On this dayNov 13, 1957
Texas Officials Threaten and Jail NAACP Officers for Not Disclosing Members
On November 13, 1957, Longview, Texas, Police Chief Roy Stone threatened four top-ranking NAACP officers—the Reverend S.Y. Nixon, I.S. White, E.C. Hawkins, and Rance James—phoning each of the men at home and stating he would jail them if they did not produce NAACP membership records immediately. Chief Stone acted under the authority of a new Longview city ordinance that gave the city manager the power to demand membership lists from any organization operating within the city’s limits and to impose criminal fines for non-compliance. Within 24 hours, Chief Stone made good on his threat, arresting Mr. Nixon, Mr. White, Mr. Hawkins, and Mr. James and detaining them in the city jail. Longview City Judge Henry Atkinson set bail at $200.
On October 9, the Texas NAACP announced plans to host the organization’s annual state conference in Longview. During planning meetings, local white officials refused to allow the Texas NAACP to convene in Longview unless they produced membership lists. During one meeting on October 23, white Longview journalist Carl Estes physically assaulted Field Secretary Edwin Washington and forced Black organizers out of his office after the NAACP declined to disclose confidential information about its members.

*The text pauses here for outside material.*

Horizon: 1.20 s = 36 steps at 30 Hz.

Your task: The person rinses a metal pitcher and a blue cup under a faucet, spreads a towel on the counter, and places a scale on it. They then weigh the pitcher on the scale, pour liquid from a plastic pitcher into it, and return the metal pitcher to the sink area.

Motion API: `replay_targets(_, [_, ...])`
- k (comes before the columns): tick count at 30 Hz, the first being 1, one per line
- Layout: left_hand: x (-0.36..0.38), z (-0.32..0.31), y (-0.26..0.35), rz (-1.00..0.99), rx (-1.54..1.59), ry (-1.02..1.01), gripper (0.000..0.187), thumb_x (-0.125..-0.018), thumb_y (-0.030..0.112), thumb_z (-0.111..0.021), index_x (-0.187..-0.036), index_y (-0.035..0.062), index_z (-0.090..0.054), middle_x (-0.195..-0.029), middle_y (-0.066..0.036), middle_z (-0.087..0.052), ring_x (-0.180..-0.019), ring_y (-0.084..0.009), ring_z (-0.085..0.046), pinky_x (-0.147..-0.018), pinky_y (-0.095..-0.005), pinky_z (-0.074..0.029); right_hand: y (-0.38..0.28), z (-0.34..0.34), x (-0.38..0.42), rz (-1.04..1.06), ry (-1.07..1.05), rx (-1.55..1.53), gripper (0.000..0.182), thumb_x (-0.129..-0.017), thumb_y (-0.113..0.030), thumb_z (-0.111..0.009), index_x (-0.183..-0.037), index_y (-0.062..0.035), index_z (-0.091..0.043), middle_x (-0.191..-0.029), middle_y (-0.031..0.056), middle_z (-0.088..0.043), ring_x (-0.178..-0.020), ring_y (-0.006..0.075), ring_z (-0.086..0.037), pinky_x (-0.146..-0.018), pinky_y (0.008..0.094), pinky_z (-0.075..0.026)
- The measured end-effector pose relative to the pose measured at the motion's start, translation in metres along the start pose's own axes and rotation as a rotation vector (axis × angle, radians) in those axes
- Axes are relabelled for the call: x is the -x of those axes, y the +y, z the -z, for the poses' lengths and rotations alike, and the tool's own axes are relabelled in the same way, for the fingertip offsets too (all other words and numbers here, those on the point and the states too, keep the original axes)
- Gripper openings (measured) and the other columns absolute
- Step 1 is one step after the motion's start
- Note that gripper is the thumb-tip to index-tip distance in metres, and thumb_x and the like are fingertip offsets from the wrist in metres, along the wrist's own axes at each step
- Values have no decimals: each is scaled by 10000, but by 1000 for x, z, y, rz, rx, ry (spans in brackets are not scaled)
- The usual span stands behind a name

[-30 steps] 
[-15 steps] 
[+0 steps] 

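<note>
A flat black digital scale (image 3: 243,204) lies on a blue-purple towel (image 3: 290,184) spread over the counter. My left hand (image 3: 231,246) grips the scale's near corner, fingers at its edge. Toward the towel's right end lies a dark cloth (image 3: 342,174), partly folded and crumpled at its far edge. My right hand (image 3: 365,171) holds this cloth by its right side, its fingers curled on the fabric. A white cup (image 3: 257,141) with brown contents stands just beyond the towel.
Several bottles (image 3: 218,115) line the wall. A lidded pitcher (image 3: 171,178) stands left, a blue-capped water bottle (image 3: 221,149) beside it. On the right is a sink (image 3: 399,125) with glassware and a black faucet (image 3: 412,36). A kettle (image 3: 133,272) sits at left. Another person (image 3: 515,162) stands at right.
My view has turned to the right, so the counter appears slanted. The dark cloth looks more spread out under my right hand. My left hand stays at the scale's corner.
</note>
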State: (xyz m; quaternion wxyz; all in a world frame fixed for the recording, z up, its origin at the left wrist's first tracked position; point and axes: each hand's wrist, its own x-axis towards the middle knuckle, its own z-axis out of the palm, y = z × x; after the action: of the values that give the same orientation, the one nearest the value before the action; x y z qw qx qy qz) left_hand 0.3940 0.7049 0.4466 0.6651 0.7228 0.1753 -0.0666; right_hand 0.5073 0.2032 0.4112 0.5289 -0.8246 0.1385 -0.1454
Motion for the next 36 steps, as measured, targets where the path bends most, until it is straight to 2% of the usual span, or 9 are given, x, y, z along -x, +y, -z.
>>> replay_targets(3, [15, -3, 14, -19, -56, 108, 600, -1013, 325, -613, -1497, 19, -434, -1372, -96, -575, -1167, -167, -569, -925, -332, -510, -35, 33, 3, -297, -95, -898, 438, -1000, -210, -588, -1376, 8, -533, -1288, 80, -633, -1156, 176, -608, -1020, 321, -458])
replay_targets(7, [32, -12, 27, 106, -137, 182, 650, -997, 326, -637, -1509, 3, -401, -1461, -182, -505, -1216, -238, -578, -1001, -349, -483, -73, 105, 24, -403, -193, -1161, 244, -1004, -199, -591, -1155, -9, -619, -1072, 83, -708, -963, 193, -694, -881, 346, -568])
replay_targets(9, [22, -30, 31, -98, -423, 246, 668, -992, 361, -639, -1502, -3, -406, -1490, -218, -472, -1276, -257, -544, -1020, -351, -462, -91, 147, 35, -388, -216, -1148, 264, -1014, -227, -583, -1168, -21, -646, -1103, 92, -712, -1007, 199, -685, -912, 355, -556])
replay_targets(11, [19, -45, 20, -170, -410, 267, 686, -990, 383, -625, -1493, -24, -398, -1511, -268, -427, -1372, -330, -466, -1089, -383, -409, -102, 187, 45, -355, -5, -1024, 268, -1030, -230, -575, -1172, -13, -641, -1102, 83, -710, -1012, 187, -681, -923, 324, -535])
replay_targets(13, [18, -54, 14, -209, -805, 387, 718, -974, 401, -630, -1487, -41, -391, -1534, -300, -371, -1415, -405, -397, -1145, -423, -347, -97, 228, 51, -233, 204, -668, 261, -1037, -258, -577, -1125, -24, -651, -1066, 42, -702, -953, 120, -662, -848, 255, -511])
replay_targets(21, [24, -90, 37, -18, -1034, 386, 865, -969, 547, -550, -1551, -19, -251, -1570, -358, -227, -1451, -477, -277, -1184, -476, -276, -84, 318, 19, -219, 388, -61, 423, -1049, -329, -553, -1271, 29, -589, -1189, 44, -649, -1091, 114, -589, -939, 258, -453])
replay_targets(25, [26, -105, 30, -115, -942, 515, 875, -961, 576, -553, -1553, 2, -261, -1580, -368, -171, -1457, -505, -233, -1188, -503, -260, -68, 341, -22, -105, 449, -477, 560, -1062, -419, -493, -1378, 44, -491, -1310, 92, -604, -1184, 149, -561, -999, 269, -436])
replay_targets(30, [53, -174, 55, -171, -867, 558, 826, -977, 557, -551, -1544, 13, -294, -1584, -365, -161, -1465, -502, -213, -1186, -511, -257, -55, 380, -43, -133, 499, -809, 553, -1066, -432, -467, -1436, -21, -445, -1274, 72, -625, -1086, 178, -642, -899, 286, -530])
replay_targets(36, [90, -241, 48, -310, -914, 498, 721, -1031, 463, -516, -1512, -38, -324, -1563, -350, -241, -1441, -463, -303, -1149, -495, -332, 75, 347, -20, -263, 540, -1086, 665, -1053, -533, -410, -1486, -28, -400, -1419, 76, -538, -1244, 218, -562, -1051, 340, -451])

The following day, the Longview City Commission passed the mandatory disclosure ordinance targeting the Texas NAACP. Every city commissioner endorsed enforcement of the ordinance, knowing that requiring the NAACP to disclose its membership lists could have disastrous and deadly consequences for its members. On October 27, NAACP Field Secretary Washington announced plans to move the Texas annual conference to Dallas, considering “the pressures, threats, ugliness, and distress” that Black civil rights leaders faced in Longview.
Membership in the NAACP or participation in civil rights work often meant that Black people would be fired from their jobs, harassed by the police, and become targets of vigilante violence and hate crimes. African Americans joined despite the threats because of their commitment to end racial inequality, but the risks were real.
The passage of this ordinance in Longview led to the passage of a new state law, enacted in December 1957, modeled on the Longview ordinance, which authorized county judges to demand confidential records from civil rights organizations. In 1958, in NAACP v. Alabama ex rel Patterson, the U.S. Supreme Court declared these mandatory disclosure laws unconstitutional, as violative of the First Amendment right to freedom of association.